* **WHAT YOU ARE ASKED TO DO**
Return the listing exactly as it appears, but strip out the images.

[PROVIDED MATERIAL Boundary: Start]

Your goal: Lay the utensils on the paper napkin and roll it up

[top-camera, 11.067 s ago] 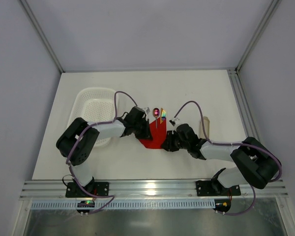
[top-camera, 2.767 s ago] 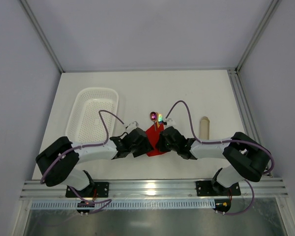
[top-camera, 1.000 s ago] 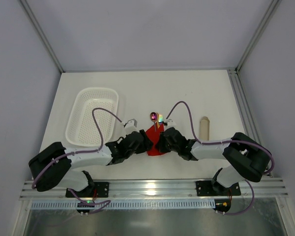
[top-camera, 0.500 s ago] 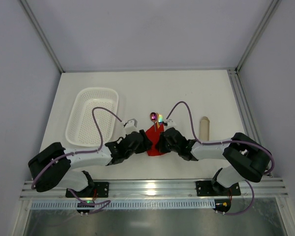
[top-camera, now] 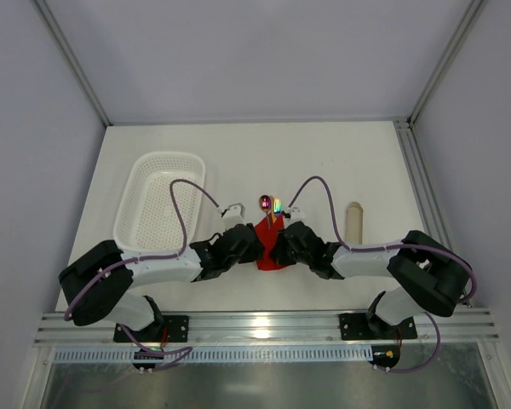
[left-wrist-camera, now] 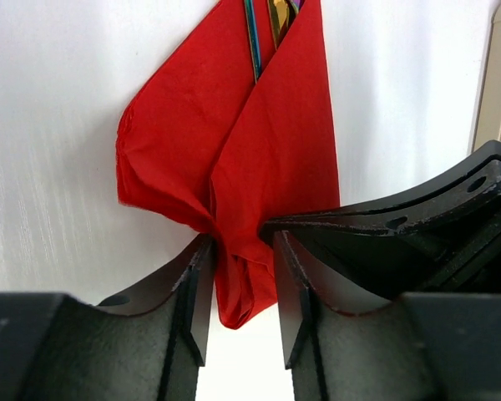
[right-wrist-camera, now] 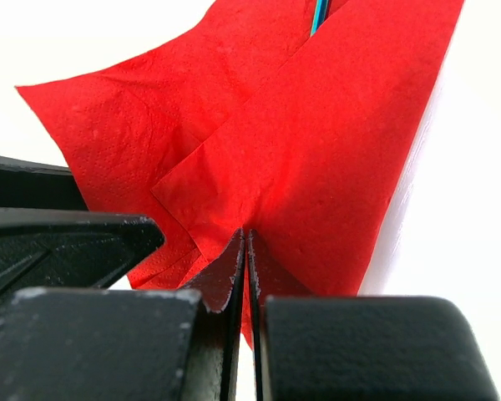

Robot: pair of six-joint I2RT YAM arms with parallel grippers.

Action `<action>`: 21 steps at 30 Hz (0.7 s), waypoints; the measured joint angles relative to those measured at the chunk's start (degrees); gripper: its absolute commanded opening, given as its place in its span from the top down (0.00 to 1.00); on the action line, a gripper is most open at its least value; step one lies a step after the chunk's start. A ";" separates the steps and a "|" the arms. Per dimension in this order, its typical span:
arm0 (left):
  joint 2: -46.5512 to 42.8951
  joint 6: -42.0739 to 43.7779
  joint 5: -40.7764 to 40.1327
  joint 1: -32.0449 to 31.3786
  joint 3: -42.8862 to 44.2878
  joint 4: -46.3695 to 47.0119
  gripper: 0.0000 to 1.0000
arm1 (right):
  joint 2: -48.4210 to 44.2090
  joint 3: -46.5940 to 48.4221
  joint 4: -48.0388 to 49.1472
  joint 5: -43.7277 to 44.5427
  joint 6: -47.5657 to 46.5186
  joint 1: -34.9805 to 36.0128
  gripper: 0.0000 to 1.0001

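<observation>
The paper napkin (top-camera: 268,253) is bright red and lies mid-table with its sides folded over the utensils (top-camera: 271,204). Only the pink spoon bowl and yellow-green tines stick out at its far end. Slim handles (left-wrist-camera: 252,42) run under the overlapping flaps, and one handle (right-wrist-camera: 317,15) shows in the right wrist view. My left gripper (left-wrist-camera: 238,251) (top-camera: 254,247) has its fingers closed on the bunched near end of the napkin (left-wrist-camera: 267,142). My right gripper (right-wrist-camera: 245,238) (top-camera: 275,247) is shut, its tips resting on the napkin's (right-wrist-camera: 317,142) folded flap right beside the left fingers.
A white perforated basket (top-camera: 164,156) stands at the left. A beige oblong tray (top-camera: 353,220) lies to the right of the napkin, and its edge (left-wrist-camera: 497,83) shows in the left wrist view. Both arms meet over the napkin near the front edge.
The left jaws have narrowed around the napkin's near end, and the left arm has shifted slightly. The right arm and the utensils have stayed put.
</observation>
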 measured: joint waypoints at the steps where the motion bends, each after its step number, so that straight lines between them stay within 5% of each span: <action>1: 0.02 0.17 0.02 0.00 0.09 -0.04 0.67 | -0.09 -0.11 0.02 0.00 0.00 0.00 0.96; 11: 0.28 2.43 0.07 0.00 3.61 -2.67 0.98 | -0.22 -0.28 0.13 -0.04 0.00 0.00 0.96; 21: 1.20 7.45 4.02 0.00 4.28 -0.96 1.00 | -0.22 -2.34 4.17 -0.24 0.31 0.00 0.96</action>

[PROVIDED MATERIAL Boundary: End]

* **RESPONSE TO THIS TASK**
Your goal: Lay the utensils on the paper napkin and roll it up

[top-camera, 11.067 s ago] 
[top-camera, 2.767 s ago] 
[top-camera, 1.000 s ago] 
[top-camera, 0.500 s ago] 
[top-camera, now] 
[left-wrist-camera, now] 
[right-wrist-camera, now] 

Robot: pair of six-joint I2RT YAM arms with parallel grippers.

Action `<action>`: 21 steps at 30 Hz (0.7 s), waypoints; the measured joint angles relative to those measured at the chunk's start (degrees); gripper: its absolute commanded opening, given as its place in its span from the top down (0.00 to 1.00); on the action line, a gripper is most open at its least value; step one lies a step after the chunk's start. A ";" separates the steps and a "|" the arms. Per dimension in this order, its typical span:
arm0 (left):
  joint 2: -46.5512 to 42.8951
  joint 6: -42.0739 to 43.7779
  joint 5: -40.7764 to 40.1327
  joint 1: -32.0449 to 31.3786
  joint 3: -42.8862 to 44.2878
  joint 4: -46.3695 to 47.0119
  gripper: 0.0000 to 1.0000
arm1 (right):
  joint 2: -48.4210 to 44.2090
  joint 3: -46.5940 to 48.4221
  joint 4: -48.0388 to 49.1472
  joint 5: -43.7277 to 44.5427
  joint 6: -47.5657 to 46.5186
  joint 1: -34.9805 to 36.0128
  gripper: 0.0000 to 1.0001

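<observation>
The paper napkin (top-camera: 268,253) is bright red and lies mid-table with its sides folded over the utensils (top-camera: 271,204). Only the pink spoon bowl and yellow-green tines stick out at its far end. Slim handles (left-wrist-camera: 252,42) run under the overlapping flaps, and one handle (right-wrist-camera: 317,15) shows in the right wrist view. My left gripper (left-wrist-camera: 238,251) (top-camera: 254,247) has its fingers closed on the bunched near end of the napkin (left-wrist-camera: 267,142). My right gripper (right-wrist-camera: 245,238) (top-camera: 275,247) is shut, its tips resting on the napkin's (right-wrist-camera: 317,142) folded flap right beside the left fingers.
A white perforated basket (top-camera: 164,156) stands at the left. A beige oblong tray (top-camera: 353,220) lies to the right of the napkin, and its edge (left-wrist-camera: 497,83) shows in the left wrist view. Both arms meet over the napkin near the front edge.
The left jaws have narrowed around the napkin's near end, and the left arm has shifted slightly. The right arm and the utensils have stayed put.
</observation>
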 measured: joint waypoints at the steps where the motion bends, each after its step number, so that straight lines between them stay within 5% of each span: <action>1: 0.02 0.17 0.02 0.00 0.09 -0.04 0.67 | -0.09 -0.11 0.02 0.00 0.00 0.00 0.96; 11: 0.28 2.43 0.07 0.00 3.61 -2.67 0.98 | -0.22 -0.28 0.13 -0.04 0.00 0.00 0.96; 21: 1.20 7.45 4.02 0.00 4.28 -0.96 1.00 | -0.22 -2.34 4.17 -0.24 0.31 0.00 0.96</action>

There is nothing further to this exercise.